→ The input
§
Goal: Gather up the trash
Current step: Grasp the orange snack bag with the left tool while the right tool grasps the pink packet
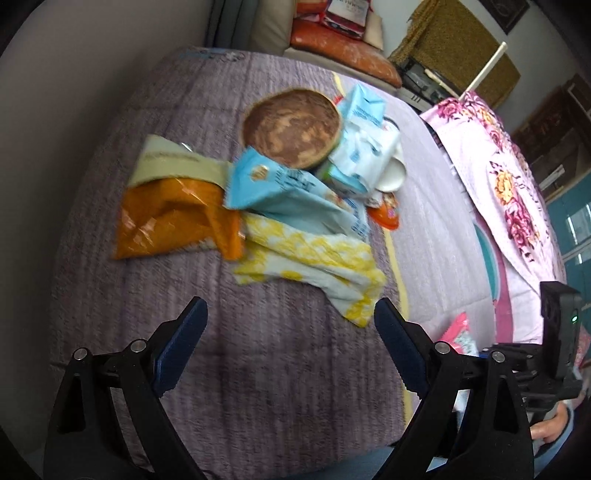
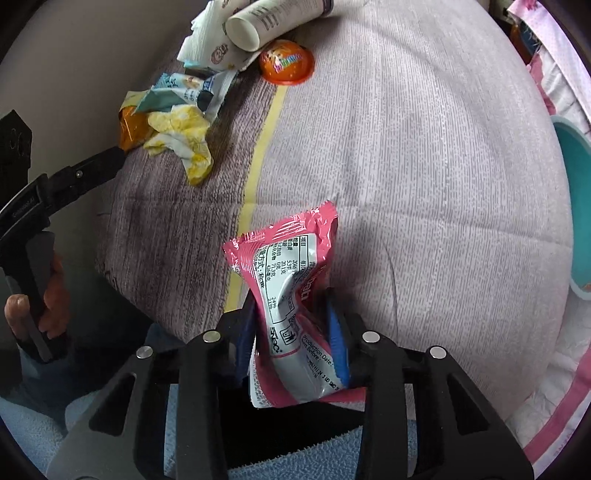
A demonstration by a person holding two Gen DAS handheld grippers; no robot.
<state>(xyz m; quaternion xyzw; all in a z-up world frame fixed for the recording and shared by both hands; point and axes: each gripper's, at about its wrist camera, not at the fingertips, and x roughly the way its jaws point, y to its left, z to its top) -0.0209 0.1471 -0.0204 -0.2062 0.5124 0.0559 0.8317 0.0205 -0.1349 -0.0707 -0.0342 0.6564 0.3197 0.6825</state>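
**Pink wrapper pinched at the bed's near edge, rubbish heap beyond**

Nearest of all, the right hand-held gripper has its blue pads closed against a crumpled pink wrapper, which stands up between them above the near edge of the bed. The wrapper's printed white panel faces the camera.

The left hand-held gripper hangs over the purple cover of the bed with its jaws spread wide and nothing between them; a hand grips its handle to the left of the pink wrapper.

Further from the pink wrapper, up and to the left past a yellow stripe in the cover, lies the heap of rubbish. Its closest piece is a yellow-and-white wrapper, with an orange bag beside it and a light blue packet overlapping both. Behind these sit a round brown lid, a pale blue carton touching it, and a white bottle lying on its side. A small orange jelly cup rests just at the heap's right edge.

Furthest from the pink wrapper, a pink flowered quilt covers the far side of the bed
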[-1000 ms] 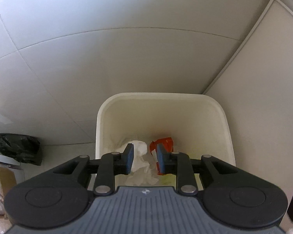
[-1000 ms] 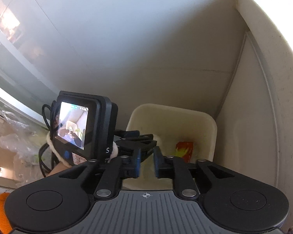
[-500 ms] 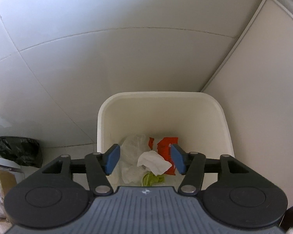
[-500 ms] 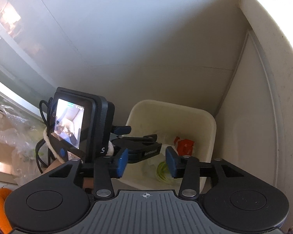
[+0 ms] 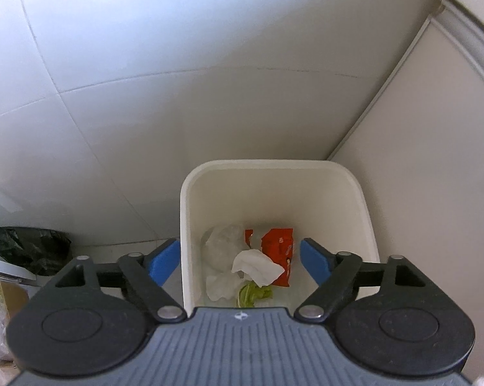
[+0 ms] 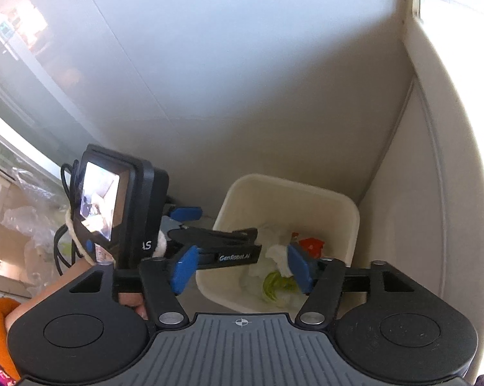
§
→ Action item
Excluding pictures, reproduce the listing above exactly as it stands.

→ Exercise result
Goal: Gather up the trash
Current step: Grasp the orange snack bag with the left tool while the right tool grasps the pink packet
A demonstration by a person holding two Gen DAS handheld grippers; no robot.
<state>(xyz m; quaternion xyzw; all in a z-up world frame fixed for the recording and shared by both hands; point and axes: each gripper's, at about its wrist camera, not at the fingertips, and x roughly the way its jaws point, y to its left, z to its top) -0.0209 0.1471 -0.0204 -0.2062 0.5124 0.0559 0.8317 0.0205 -0.1349 -0.0707 -0.0342 0.6564 0.3197 0.6825</state>
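**Pink wrapper pinched at the bed's near edge, rubbish heap beyond**

Nearest of all, the right hand-held gripper has its blue pads closed against a crumpled pink wrapper, which stands up between them above the near edge of the bed. The wrapper's printed white panel faces the camera.

The left hand-held gripper hangs over the purple cover of the bed with its jaws spread wide and nothing between them; a hand grips its handle to the left of the pink wrapper.

Further from the pink wrapper, up and to the left past a yellow stripe in the cover, lies the heap of rubbish. Its closest piece is a yellow-and-white wrapper, with an orange bag beside it and a light blue packet overlapping both. Behind these sit a round brown lid, a pale blue carton touching it, and a white bottle lying on its side. A small orange jelly cup rests just at the heap's right edge.

Furthest from the pink wrapper, a pink flowered quilt covers the far side of the bed
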[-1000 ms] 
[-1000 ms] 
[-500 ms] 
[-500 ms] 
[+0 ms] 
[+0 ms] 

The requested output has been produced.